## To do
For this exercise, reproduce the entries below exactly, but only from the line containing "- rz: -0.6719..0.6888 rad" through the line containing "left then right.", both included.

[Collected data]
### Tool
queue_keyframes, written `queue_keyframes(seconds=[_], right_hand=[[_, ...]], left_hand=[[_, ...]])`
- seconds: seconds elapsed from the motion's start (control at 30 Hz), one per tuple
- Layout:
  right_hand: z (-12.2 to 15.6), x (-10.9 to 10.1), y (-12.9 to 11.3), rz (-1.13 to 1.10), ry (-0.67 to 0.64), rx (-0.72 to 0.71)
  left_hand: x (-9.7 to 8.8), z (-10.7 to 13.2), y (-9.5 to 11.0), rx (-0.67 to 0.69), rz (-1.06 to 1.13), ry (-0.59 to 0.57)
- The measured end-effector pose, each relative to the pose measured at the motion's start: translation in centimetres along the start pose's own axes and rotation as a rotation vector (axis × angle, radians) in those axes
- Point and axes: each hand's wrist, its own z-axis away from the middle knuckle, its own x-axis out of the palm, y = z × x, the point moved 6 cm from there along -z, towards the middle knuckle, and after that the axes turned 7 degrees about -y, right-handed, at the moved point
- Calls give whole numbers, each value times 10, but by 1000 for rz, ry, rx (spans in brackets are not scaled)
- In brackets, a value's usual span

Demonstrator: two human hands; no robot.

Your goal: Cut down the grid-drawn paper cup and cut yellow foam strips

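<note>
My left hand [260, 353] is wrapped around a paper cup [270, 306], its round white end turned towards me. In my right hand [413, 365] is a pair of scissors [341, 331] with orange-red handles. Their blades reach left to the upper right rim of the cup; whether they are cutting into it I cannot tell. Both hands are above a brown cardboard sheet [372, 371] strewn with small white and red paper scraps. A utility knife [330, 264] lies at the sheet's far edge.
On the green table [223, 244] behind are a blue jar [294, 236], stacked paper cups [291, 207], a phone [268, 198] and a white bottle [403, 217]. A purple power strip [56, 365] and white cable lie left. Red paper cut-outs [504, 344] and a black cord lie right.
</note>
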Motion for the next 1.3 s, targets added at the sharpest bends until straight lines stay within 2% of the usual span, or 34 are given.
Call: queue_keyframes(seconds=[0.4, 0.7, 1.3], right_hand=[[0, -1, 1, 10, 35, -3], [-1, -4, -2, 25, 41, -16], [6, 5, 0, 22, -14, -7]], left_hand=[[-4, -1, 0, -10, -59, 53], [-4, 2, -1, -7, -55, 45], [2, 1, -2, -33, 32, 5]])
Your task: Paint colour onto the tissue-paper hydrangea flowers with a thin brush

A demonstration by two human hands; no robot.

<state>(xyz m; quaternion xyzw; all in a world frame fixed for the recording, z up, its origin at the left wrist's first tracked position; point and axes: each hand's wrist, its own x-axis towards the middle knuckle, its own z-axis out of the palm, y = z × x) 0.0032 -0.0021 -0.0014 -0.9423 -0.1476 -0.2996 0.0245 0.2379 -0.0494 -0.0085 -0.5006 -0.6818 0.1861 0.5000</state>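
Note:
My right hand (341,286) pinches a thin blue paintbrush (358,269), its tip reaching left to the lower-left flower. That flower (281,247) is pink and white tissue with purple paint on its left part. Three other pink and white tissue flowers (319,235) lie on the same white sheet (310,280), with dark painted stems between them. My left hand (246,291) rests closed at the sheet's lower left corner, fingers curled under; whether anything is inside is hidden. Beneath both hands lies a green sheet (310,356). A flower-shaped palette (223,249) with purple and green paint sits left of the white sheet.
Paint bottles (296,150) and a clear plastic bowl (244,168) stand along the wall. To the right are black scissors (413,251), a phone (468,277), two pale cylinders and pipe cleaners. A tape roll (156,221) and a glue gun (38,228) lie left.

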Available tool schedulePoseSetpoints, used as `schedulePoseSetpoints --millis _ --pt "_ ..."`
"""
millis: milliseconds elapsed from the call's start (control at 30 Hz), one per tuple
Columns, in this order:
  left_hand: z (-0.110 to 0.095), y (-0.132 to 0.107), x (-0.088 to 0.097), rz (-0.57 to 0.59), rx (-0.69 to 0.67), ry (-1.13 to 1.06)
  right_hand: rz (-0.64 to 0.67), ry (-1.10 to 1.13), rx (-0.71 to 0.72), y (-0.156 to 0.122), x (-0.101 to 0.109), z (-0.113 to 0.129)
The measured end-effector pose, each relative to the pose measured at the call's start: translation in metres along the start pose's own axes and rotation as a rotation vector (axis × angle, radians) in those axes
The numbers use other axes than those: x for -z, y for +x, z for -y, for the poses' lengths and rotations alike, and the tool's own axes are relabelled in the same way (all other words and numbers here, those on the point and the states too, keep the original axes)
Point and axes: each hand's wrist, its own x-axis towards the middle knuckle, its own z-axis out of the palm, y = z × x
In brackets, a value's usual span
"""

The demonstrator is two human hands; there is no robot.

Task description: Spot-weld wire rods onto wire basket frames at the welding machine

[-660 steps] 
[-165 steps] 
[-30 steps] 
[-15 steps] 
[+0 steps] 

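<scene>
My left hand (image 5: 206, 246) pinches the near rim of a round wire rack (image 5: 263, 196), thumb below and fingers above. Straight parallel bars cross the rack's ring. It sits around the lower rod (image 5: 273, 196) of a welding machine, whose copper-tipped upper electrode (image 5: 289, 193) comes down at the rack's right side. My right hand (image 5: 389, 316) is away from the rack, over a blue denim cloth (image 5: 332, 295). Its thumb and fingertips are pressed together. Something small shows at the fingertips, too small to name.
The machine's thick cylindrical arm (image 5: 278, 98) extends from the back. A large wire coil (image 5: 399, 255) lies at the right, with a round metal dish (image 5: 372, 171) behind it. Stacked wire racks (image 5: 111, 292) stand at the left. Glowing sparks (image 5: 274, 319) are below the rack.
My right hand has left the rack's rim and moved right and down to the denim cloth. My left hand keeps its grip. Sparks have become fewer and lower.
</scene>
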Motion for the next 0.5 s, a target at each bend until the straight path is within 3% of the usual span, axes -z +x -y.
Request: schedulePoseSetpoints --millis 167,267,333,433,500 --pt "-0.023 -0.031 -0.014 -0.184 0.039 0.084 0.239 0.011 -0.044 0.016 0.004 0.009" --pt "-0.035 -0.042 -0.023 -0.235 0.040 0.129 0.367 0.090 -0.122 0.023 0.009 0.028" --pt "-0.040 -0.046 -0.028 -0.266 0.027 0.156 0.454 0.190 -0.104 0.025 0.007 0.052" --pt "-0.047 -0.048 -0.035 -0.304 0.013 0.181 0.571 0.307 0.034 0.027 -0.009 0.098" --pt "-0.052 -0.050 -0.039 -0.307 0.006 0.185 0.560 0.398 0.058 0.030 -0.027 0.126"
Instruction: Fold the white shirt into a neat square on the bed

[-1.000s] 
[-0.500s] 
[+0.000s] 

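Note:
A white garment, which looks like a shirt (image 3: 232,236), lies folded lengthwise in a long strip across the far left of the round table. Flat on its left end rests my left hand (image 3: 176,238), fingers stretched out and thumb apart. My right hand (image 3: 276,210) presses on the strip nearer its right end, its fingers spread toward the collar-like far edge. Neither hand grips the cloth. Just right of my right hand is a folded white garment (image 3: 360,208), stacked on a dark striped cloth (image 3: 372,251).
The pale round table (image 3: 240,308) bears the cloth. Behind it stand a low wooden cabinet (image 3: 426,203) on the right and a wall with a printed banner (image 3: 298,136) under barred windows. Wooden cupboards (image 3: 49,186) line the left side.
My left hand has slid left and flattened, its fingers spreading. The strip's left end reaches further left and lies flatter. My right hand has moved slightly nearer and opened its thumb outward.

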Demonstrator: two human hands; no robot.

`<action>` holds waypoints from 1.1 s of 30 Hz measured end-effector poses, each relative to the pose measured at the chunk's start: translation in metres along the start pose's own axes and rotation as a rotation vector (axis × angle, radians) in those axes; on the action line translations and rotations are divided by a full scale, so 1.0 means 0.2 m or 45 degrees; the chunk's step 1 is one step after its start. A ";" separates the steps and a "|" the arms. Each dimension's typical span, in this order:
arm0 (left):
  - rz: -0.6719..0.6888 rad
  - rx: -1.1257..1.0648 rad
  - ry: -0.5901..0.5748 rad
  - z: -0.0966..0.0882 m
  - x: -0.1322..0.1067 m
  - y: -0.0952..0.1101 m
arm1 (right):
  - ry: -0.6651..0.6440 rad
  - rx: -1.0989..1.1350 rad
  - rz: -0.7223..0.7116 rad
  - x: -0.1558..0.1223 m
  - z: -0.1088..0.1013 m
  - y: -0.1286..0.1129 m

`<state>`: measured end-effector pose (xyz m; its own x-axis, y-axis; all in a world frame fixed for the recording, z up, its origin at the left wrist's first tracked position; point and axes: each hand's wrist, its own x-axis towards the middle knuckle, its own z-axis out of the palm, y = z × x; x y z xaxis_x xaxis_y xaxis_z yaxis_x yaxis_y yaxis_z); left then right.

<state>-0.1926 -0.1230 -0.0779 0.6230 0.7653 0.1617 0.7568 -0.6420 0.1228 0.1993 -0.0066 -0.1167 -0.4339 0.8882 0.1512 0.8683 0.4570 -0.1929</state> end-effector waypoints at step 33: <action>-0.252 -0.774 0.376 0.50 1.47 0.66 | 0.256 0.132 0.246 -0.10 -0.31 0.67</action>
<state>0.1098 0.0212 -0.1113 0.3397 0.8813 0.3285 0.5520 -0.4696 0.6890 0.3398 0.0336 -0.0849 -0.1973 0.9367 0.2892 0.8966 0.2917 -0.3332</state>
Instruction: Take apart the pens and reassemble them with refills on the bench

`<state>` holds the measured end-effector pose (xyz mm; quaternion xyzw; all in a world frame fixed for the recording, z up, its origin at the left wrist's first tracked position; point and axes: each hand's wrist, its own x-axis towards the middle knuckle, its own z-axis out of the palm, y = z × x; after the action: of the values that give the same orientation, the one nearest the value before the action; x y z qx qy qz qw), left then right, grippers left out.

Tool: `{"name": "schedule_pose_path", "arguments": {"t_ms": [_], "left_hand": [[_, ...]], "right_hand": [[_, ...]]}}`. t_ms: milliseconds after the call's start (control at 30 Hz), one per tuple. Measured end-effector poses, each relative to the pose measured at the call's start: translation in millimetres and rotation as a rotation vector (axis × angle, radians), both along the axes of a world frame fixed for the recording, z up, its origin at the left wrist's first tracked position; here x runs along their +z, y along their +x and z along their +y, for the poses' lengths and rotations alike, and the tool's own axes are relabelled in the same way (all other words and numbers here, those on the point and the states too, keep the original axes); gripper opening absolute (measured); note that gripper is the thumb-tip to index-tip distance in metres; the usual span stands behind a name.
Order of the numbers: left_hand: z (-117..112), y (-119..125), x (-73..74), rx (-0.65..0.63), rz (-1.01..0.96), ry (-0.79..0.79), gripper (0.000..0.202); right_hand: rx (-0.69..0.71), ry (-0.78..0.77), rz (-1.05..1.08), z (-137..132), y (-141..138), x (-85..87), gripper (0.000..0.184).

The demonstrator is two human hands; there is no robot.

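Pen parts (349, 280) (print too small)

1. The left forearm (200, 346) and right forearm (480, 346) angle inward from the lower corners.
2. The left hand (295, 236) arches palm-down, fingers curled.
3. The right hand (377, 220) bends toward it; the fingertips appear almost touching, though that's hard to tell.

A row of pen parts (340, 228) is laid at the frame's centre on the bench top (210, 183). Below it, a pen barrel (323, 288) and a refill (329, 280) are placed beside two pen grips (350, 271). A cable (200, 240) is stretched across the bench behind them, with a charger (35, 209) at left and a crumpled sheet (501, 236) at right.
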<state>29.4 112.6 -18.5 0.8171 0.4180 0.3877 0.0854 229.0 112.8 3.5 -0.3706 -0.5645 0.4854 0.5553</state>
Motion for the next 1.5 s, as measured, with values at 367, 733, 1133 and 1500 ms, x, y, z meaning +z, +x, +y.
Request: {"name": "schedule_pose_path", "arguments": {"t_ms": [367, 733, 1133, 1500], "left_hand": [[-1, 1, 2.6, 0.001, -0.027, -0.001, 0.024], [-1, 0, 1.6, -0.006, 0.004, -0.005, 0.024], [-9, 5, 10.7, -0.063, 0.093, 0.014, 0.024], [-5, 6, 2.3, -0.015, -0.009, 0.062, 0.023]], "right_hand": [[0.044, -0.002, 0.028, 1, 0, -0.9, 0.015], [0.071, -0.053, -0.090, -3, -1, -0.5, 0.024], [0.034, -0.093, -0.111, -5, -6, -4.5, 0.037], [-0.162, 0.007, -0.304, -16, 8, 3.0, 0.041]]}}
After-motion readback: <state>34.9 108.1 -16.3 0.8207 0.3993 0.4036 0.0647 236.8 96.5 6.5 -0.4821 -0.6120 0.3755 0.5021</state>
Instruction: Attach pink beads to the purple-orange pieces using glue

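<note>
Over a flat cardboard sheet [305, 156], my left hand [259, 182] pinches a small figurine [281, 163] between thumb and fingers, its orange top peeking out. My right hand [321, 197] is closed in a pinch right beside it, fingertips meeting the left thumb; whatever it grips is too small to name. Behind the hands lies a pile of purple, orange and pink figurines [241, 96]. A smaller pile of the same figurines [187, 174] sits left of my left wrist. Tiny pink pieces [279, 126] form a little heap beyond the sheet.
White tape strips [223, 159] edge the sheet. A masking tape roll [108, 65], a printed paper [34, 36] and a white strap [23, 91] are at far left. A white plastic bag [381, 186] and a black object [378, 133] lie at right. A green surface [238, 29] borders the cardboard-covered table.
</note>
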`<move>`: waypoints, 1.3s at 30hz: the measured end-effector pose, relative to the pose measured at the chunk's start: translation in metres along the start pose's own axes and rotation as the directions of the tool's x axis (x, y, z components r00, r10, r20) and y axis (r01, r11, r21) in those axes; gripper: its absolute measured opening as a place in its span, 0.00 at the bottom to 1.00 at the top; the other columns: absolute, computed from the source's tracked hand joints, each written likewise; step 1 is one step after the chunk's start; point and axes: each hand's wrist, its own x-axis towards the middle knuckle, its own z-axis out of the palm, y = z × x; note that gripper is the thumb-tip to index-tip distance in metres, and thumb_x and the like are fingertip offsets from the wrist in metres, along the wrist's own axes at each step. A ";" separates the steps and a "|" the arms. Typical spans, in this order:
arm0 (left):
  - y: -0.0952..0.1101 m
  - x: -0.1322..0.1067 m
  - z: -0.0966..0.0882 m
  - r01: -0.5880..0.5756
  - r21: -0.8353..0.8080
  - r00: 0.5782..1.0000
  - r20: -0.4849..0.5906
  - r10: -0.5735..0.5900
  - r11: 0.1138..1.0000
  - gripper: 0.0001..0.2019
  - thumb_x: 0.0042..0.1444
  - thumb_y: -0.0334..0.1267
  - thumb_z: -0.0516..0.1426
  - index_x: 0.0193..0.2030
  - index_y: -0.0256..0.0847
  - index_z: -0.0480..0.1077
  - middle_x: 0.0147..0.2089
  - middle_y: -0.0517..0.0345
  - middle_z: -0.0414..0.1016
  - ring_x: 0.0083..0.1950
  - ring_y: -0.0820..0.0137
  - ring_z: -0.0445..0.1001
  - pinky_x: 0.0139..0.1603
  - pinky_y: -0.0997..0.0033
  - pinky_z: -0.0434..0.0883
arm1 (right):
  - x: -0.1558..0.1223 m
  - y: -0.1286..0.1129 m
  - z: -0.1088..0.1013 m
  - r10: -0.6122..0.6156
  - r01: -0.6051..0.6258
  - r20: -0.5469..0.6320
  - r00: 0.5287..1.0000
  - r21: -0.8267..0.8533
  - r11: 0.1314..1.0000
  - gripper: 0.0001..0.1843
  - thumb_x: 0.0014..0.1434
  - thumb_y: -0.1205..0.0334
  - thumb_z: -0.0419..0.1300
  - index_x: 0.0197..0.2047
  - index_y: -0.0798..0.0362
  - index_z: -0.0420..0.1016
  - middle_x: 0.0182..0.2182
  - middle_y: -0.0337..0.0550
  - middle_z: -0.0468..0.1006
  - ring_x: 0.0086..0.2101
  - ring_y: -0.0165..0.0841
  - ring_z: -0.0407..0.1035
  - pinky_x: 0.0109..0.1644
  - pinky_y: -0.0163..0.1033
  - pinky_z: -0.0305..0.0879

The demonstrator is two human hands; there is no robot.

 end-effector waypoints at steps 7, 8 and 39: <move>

## Answer
  - rz: -0.6719..0.6888 rad
  - rx: -1.1257..1.0648 rad
  - ry: -0.5901..0.5748 rad
  - z: -0.0966..0.0882 m
  - x: -0.1322..0.1067 m
  - y: -0.0952..0.1101 m
arm1 (right):
  - ry: -0.6651..0.6440 rad
  - rx: -1.0989..1.1350 rad
  - rz: -0.7223..0.7116 rad
  - x: -0.1558..0.1223 m
  - z: -0.1088..0.1013 m
  - y: -0.1286..0.1129 m

`<state>`: measured end-effector pose (xyz m; its own x-axis, y-axis; all in a world frame fixed for the recording, z up, its origin at the left wrist's first tracked position; point and axes: each hand's wrist, its own x-axis towards the middle knuckle, its own z-axis out of the palm, y = z × x; x y z xaxis_x xaxis_y xaxis_z yaxis_x yaxis_y yaxis_z); left then right.

The answer given above is complete as it stands.